--- Data to examine ---

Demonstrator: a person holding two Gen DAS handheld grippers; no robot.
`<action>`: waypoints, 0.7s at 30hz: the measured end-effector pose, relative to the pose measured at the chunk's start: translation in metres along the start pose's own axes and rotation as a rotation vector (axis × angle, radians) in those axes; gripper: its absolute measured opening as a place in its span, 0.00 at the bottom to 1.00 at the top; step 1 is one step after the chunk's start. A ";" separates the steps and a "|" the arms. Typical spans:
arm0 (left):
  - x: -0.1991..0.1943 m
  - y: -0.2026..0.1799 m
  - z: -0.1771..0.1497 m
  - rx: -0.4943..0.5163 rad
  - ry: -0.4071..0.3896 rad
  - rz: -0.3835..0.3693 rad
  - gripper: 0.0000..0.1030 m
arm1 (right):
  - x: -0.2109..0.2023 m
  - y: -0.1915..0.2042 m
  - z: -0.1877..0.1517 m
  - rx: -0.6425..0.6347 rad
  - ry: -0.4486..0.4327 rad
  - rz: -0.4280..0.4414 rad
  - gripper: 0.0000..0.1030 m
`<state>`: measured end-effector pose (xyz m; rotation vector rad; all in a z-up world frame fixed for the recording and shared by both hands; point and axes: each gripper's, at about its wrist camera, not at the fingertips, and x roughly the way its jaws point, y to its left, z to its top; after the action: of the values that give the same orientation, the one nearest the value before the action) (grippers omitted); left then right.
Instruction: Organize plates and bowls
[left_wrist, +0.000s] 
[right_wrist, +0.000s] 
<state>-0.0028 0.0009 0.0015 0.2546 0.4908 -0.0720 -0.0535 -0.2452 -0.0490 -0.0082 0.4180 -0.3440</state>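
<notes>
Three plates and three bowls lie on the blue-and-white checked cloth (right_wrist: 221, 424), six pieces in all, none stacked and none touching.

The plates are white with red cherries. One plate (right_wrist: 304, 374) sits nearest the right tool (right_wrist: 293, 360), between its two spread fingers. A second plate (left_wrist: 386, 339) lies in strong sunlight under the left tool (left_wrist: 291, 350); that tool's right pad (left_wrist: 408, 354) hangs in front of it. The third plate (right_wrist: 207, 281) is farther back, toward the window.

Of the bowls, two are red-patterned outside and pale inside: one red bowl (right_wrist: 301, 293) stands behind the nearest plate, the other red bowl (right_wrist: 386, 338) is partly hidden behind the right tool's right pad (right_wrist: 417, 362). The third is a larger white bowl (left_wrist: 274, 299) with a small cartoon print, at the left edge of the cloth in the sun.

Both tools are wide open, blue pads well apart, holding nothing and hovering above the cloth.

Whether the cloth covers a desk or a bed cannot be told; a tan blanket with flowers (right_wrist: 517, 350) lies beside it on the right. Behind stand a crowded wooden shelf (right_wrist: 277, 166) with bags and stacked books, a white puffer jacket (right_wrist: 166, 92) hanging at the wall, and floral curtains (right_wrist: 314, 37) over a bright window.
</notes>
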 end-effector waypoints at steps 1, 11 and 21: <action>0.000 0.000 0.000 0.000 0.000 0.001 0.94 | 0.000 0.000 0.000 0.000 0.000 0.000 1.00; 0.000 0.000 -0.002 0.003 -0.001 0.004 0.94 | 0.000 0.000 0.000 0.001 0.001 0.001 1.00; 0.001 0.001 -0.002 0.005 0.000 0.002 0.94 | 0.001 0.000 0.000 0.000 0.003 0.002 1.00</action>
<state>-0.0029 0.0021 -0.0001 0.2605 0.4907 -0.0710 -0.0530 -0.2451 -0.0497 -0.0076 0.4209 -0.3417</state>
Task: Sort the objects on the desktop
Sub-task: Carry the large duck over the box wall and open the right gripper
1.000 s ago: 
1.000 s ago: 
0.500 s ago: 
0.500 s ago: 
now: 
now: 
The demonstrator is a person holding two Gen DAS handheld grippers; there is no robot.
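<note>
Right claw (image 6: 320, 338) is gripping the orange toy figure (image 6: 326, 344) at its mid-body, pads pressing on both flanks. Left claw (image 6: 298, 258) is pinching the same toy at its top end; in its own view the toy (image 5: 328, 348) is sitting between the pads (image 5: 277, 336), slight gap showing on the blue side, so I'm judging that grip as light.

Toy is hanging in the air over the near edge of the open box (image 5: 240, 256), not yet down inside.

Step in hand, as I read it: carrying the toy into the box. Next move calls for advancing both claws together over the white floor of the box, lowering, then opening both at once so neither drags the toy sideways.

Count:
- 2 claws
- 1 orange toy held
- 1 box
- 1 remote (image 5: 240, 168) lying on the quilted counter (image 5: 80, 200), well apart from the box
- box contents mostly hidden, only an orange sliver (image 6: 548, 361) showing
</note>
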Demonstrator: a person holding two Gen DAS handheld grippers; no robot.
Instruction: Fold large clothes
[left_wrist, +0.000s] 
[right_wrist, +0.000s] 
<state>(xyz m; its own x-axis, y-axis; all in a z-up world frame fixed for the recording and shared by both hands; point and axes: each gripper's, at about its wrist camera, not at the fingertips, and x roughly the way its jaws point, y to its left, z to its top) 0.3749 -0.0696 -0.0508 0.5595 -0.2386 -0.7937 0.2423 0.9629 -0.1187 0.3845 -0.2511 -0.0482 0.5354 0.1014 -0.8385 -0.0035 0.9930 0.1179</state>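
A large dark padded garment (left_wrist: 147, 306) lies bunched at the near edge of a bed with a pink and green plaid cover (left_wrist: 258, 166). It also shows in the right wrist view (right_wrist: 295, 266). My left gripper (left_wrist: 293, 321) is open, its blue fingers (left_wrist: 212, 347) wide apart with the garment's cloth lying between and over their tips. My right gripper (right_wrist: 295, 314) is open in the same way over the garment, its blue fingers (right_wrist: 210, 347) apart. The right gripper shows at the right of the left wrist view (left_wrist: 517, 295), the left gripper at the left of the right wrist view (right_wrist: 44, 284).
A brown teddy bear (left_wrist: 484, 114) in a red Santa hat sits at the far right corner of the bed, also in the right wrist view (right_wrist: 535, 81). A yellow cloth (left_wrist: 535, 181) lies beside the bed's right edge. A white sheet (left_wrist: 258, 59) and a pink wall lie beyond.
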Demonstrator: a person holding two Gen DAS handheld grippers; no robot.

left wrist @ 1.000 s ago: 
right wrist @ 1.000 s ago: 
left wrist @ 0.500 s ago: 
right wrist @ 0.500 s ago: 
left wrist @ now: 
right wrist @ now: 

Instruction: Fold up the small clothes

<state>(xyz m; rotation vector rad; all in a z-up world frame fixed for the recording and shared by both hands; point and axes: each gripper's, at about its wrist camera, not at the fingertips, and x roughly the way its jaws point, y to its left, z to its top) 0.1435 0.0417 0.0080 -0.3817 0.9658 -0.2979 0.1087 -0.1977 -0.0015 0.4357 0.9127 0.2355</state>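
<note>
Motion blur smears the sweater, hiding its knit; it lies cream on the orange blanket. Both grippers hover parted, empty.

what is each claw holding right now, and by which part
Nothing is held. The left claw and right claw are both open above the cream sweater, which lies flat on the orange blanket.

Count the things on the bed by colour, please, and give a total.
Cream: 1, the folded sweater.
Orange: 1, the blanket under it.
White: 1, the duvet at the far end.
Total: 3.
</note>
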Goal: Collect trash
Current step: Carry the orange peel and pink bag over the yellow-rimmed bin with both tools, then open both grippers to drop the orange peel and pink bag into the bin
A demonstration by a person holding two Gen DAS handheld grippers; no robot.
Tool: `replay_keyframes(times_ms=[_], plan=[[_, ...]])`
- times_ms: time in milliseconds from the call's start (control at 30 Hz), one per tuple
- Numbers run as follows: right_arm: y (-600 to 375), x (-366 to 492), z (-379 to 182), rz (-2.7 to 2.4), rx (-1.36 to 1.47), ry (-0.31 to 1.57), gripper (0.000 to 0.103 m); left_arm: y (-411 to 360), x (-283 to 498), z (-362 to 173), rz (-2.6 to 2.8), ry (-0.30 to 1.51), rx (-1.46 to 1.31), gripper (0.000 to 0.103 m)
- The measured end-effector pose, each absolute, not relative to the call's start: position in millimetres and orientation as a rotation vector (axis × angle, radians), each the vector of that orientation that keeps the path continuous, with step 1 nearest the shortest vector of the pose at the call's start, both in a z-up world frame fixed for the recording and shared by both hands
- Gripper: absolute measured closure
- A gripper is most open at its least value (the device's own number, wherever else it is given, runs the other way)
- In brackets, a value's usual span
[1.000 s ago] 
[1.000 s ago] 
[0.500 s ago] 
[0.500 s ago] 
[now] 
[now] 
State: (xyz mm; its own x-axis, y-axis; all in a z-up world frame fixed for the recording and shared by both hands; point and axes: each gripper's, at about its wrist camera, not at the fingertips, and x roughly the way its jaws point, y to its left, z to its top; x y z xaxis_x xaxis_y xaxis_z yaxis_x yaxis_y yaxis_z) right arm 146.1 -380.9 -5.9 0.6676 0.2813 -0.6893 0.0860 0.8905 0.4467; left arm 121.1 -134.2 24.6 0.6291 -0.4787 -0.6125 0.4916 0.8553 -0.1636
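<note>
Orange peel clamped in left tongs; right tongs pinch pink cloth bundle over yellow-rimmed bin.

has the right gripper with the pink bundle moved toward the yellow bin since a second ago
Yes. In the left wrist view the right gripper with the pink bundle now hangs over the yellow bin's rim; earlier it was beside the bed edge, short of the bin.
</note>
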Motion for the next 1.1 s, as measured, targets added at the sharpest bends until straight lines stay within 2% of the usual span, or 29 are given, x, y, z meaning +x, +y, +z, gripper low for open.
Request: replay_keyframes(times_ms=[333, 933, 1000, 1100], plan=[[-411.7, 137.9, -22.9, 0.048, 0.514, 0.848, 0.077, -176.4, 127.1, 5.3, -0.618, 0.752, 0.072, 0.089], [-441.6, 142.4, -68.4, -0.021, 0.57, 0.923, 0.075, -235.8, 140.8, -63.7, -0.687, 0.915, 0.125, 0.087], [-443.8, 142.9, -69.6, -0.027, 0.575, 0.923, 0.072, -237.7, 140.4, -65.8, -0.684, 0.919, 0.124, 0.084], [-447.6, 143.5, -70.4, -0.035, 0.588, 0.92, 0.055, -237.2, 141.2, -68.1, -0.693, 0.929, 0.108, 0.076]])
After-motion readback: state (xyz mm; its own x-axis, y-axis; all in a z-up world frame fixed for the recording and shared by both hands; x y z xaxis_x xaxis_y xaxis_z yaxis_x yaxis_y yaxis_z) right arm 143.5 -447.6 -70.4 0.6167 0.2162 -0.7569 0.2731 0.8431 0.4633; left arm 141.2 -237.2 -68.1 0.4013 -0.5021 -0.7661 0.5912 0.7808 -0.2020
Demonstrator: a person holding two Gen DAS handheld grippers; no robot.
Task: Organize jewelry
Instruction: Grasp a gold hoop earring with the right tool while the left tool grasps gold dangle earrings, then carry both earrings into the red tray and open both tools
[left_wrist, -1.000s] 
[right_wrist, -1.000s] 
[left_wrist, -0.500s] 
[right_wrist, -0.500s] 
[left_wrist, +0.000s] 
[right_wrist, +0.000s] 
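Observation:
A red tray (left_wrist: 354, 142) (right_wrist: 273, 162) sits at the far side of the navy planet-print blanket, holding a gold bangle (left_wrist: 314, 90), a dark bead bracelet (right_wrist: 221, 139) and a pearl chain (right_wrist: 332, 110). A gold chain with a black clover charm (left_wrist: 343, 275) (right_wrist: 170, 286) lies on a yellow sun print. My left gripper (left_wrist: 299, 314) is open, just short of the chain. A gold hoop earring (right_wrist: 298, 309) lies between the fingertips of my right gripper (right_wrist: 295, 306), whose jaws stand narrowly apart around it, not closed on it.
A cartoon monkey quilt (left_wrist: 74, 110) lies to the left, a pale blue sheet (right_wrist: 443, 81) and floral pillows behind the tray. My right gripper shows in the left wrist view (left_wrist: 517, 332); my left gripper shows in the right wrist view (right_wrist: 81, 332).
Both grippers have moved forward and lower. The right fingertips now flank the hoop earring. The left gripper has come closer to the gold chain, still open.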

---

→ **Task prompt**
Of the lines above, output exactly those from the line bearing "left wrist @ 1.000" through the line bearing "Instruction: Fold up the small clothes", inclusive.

→ **Task result**
left wrist @ 1.000 s ago: 
right wrist @ 1.000 s ago: 
left wrist @ 0.500 s ago: 
right wrist @ 0.500 s ago: 
left wrist @ now: 
right wrist @ now: 

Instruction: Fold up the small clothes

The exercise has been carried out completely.